SOURCE DATA

* * * * *

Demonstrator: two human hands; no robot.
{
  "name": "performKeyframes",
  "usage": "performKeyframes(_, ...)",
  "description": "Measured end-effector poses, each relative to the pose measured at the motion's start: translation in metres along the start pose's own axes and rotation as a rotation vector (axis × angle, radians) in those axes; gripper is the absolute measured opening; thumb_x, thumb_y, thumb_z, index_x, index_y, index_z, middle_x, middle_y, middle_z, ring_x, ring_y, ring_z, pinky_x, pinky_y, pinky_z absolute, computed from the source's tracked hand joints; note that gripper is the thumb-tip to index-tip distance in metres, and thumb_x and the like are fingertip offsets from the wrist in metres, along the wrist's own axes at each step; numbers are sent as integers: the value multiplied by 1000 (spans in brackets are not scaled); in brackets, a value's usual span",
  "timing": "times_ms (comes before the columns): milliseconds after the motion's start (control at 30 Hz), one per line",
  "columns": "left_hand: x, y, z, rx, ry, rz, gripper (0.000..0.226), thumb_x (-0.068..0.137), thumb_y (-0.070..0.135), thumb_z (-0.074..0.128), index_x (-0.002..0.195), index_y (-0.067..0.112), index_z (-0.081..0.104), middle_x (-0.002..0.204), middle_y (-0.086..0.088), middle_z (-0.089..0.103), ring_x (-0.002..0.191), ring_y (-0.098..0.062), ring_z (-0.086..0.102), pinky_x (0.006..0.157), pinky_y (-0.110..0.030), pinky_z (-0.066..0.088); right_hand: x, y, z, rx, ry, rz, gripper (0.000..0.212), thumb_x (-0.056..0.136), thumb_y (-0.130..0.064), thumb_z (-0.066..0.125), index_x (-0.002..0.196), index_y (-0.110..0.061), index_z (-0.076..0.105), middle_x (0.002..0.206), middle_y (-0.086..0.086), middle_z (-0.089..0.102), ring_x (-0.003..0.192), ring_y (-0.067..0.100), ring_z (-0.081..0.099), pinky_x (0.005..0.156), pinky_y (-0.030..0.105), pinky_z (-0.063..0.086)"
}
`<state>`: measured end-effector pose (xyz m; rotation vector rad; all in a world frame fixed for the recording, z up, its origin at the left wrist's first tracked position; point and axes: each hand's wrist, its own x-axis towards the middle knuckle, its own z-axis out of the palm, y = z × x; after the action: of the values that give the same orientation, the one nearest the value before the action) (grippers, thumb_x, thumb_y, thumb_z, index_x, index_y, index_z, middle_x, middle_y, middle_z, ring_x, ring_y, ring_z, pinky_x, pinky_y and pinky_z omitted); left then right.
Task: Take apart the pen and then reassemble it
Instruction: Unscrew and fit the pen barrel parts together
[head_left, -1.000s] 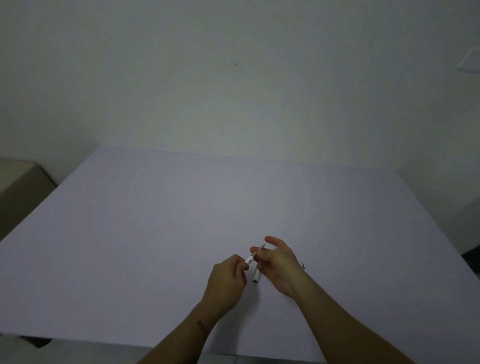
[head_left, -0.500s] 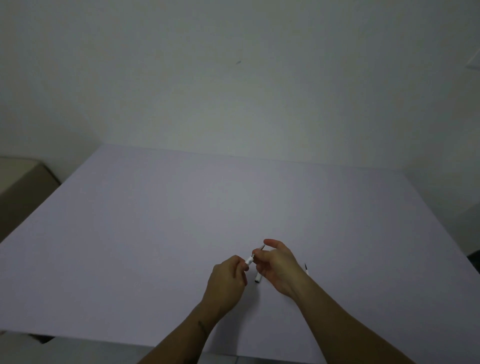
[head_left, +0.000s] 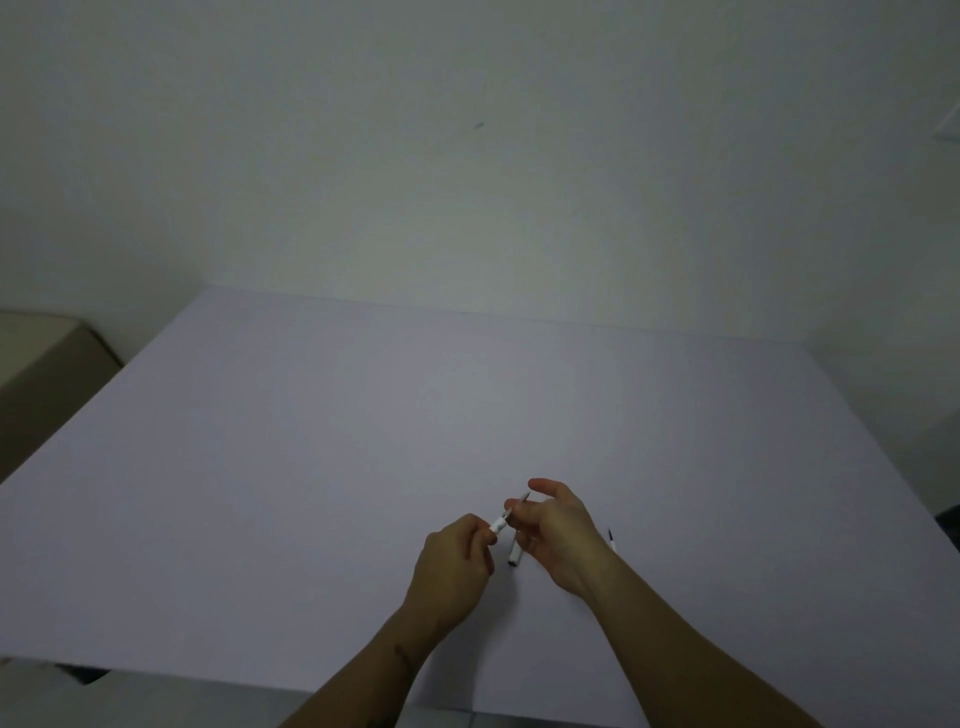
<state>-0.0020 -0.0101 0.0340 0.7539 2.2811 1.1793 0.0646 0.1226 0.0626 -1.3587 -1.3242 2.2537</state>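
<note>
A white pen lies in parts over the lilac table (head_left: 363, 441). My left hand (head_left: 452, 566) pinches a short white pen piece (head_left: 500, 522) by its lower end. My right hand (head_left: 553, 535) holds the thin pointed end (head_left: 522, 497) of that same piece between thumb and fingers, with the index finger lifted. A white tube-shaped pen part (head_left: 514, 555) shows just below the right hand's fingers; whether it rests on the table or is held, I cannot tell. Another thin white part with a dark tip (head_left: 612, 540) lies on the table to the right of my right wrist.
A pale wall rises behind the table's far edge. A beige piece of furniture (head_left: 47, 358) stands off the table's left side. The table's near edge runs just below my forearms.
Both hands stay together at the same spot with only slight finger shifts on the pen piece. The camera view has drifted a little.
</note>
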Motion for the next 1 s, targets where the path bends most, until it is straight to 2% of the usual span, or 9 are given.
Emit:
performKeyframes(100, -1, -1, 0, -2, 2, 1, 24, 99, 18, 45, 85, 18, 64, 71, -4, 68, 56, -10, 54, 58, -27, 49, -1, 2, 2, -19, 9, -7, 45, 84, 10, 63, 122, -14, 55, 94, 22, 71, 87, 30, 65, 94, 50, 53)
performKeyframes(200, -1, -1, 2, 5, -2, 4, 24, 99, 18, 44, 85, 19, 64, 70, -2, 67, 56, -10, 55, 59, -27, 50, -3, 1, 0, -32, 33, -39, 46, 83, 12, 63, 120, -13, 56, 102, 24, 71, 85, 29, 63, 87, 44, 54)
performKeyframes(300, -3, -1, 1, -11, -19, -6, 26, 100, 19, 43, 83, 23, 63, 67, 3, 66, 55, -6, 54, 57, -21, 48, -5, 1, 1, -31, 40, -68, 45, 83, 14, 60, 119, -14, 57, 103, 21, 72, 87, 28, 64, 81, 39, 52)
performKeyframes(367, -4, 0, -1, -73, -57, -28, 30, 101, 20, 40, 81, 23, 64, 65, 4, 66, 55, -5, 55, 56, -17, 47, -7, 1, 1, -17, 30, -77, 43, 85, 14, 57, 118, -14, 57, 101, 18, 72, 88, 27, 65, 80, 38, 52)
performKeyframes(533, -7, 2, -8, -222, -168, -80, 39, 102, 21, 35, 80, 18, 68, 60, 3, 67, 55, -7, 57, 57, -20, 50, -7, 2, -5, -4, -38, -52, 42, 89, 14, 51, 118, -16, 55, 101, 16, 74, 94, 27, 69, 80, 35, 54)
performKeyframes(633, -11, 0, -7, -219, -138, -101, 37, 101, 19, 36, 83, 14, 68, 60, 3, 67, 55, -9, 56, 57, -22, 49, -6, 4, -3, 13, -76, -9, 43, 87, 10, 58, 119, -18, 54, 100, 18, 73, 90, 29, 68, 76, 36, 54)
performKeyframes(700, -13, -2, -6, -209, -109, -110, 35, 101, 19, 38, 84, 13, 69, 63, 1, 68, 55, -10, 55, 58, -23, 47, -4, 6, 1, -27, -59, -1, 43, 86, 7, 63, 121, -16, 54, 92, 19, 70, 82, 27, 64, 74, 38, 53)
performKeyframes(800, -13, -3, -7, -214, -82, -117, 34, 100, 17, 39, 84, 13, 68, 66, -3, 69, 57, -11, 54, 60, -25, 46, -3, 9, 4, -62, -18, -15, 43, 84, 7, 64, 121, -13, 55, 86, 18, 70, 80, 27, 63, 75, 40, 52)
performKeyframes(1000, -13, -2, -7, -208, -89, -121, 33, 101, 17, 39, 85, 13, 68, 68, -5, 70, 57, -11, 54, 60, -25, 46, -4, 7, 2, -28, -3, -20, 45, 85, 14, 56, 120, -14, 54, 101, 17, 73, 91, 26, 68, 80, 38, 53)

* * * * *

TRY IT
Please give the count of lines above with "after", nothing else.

SOLUTION BELOW
2